**REQUIRED ACTION**
Each line of the data has to be transcribed exactly.

+ + + +

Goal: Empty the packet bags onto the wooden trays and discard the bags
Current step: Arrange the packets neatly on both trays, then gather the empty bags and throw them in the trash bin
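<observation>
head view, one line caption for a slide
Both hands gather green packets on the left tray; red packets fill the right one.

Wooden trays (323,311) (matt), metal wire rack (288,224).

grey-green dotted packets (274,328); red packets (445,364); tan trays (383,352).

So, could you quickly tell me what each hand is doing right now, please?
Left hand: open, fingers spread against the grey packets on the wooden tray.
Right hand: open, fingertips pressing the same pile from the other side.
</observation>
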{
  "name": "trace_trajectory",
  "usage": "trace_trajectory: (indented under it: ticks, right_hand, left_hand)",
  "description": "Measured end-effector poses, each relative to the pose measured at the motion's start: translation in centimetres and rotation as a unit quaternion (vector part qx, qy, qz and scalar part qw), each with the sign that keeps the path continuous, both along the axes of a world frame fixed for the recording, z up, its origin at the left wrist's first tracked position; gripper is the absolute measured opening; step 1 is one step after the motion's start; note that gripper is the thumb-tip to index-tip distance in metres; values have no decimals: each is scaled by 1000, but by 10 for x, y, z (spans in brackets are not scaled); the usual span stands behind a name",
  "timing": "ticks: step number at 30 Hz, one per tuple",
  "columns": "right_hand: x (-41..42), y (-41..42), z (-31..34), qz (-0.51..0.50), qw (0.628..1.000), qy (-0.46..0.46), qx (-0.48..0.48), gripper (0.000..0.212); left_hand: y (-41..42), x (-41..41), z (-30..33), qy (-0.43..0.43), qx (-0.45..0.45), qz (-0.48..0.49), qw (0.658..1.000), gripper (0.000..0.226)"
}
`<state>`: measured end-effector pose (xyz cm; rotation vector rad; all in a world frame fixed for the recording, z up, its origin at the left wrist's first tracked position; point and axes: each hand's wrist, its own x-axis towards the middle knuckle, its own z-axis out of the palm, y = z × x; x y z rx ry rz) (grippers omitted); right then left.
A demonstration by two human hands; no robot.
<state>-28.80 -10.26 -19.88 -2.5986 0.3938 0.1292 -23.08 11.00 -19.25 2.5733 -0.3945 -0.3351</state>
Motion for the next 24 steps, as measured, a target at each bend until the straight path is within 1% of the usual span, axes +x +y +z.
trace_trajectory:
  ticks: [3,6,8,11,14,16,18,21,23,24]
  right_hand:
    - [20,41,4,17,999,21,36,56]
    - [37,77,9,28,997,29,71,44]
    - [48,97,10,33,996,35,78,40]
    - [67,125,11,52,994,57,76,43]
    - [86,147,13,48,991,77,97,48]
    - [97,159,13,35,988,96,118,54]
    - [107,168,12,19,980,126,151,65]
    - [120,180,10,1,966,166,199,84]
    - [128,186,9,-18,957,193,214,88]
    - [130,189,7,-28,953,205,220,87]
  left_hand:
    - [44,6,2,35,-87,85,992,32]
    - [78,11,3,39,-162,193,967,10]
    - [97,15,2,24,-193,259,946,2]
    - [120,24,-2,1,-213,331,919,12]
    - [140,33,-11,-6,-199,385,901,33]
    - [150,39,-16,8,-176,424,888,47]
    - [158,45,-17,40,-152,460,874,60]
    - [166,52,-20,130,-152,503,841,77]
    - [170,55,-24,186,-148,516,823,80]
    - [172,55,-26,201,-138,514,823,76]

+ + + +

**TASK RESPONSE**
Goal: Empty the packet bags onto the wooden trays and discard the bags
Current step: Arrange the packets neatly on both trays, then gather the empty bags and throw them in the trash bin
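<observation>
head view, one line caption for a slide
Both hands gather green packets on the left tray; red packets fill the right one.

Wooden trays (323,311) (matt), metal wire rack (288,224).

grey-green dotted packets (274,328); red packets (445,364); tan trays (383,352).

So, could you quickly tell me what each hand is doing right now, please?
Left hand: open, fingers spread against the grey packets on the wooden tray.
Right hand: open, fingertips pressing the same pile from the other side.
</observation>
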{
  "name": "trace_trajectory",
  "usage": "trace_trajectory: (indented under it: ticks, right_hand, left_hand)",
  "description": "Measured end-effector poses, each relative to the pose measured at the motion's start: translation in centimetres and rotation as a unit quaternion (vector part qx, qy, qz and scalar part qw), each with the sign that keeps the path continuous, both along the axes of a world frame fixed for the recording, z up, its origin at the left wrist's first tracked position; gripper is the absolute measured opening; step 1 is one step after the motion's start; note that gripper is the thumb-tip to index-tip distance in metres; values have no decimals: each is scaled by 1000, but by 10 for x, y, z (spans in brackets are not scaled); the usual span stands behind a name",
  "timing": "ticks: step number at 30 Hz, one per tuple",
  "columns": "right_hand: x (-41..42), y (-41..42), z (-31..34), qz (-0.51..0.50), qw (0.628..1.000), qy (-0.46..0.46), qx (-0.48..0.48), gripper (0.000..0.212); left_hand: y (-41..42), x (-41..41), z (-30..33), qy (-0.43..0.43), qx (-0.45..0.45), qz (-0.48..0.49), qw (0.658..1.000), gripper (0.000..0.226)"
}
`<state>`: measured end-effector pose (xyz cm; rotation vector rad; all in a world frame fixed for the recording, z up, its origin at the left wrist's first tracked position; point and axes: each hand's wrist, its own x-axis towards the middle knuckle, its own z-axis out of the palm, y = z × x; x y z rx ry rz) (grippers omitted); right then left.
A demonstration by two human hands; no robot.
<state>-28.80 -10.26 -19.88 -2.5986 0.3938 0.1292 -23.08 11.00 -19.25 2.5733 -0.3945 -0.3351</state>
Motion for the next 24 steps, as measured, a target at each bend until the straight path is within 1% of the usual span, axes +x +y +z.
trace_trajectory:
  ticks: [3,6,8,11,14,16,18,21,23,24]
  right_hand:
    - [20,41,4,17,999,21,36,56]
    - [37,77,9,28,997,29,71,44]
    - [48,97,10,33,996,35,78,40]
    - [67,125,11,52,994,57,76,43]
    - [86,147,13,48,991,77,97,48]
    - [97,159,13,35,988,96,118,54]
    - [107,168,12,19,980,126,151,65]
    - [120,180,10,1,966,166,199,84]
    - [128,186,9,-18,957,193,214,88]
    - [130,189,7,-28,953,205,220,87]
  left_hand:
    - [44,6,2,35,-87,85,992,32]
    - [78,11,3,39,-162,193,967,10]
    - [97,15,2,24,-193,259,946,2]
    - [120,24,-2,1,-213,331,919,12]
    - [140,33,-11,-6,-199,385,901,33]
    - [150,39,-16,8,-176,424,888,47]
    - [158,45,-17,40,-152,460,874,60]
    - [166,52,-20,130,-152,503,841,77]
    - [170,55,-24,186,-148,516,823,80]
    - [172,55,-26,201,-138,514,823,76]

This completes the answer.